* [EXERCISE BRIEF]: Go through the data and copy every line in which "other" appears.

*** DATASET EXTRACT ***

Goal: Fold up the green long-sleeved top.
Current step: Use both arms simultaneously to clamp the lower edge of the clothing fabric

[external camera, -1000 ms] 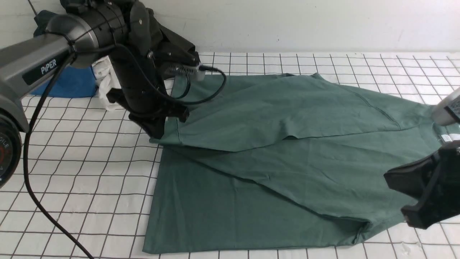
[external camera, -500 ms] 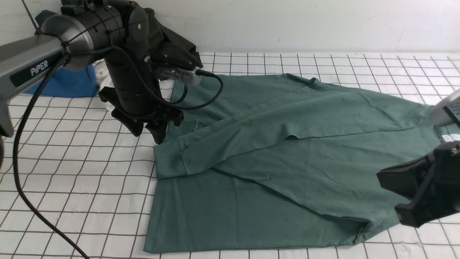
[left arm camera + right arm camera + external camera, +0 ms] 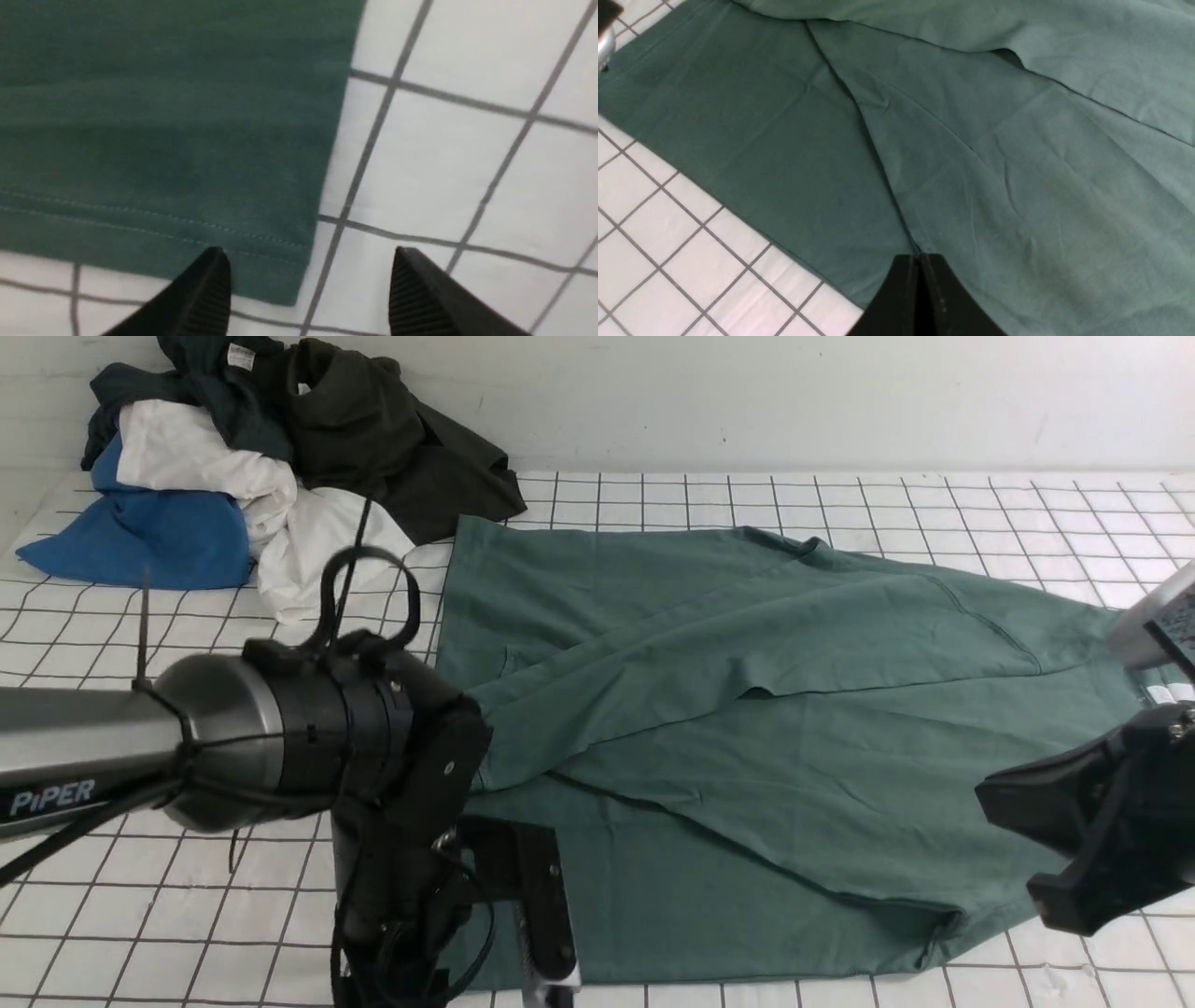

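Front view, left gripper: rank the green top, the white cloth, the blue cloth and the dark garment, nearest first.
1. green long-sleeved top: its near-left hem corner lies right at the left gripper.
2. white cloth: far-left corner, frontmost there.
3. blue cloth, farther left, and dark garment, at the very back: too close to call.

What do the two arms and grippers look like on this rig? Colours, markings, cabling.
Left arm: grey metal tube with a white PiPER mark on a black strip, black wrist housing, black cables looped above it. Right arm: silver section with a label, black housing below. Left gripper: black tapered fingers with ribbed pads. Right gripper: black, tapered too.
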Controlling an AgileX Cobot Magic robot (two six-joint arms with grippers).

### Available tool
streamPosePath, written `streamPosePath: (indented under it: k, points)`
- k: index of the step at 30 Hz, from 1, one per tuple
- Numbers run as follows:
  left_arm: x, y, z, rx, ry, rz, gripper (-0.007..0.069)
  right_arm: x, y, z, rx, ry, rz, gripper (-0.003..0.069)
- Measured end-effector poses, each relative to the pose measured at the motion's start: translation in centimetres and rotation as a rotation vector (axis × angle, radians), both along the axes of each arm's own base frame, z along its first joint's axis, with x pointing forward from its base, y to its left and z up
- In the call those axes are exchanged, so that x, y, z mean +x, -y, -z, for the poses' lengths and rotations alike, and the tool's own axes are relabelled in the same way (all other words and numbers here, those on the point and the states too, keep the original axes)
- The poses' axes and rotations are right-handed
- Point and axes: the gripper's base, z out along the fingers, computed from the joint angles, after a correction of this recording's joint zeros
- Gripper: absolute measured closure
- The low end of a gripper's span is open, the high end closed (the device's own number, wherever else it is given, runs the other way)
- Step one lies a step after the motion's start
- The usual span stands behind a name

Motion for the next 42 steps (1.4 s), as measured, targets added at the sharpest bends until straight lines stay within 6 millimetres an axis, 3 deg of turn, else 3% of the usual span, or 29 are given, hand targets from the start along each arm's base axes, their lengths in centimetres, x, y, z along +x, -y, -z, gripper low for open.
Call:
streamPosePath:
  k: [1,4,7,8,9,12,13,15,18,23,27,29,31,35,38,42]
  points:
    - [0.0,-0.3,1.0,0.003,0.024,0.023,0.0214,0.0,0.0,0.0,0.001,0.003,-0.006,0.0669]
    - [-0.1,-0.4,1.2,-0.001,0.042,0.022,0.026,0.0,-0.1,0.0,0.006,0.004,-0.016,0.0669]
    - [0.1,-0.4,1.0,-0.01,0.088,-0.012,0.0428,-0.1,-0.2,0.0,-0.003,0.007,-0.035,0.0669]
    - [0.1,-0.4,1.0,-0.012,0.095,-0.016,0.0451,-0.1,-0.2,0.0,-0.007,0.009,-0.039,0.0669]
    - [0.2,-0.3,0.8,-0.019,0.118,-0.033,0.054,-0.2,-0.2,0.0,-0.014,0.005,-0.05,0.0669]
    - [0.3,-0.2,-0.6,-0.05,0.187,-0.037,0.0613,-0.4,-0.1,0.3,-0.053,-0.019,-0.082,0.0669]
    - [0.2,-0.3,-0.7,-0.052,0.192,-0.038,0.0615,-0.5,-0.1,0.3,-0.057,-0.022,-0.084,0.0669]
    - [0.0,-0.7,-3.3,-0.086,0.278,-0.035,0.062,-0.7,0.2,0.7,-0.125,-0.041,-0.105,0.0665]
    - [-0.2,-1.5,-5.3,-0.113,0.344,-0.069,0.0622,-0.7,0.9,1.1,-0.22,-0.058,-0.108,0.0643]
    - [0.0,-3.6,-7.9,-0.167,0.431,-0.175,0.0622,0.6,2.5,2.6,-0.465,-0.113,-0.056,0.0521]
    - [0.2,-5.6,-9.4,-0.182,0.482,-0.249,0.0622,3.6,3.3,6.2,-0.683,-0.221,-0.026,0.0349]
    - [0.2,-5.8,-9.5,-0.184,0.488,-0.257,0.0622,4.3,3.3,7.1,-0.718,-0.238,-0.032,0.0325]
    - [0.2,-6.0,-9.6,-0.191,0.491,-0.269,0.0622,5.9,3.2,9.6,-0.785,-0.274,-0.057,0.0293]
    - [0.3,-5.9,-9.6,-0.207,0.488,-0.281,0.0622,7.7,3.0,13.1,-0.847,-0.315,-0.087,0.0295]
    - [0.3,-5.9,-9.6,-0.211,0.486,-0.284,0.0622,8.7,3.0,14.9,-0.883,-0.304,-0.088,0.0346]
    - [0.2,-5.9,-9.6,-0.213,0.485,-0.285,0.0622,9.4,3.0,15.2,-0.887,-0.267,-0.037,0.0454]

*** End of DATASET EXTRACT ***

* [SOLVED EXERCISE]:
- In the call those axes are exchanged, so that x, y, z mean +x, -y, -z, for the poses' lengths and rotations alike, and the tool's own axes are relabelled in the same way (all other words and numbers here, those on the point and the states too, keep the original axes)
- The low end of a gripper's span is open, the high end closed (the device's own number, wherever else it is given, runs the other way)

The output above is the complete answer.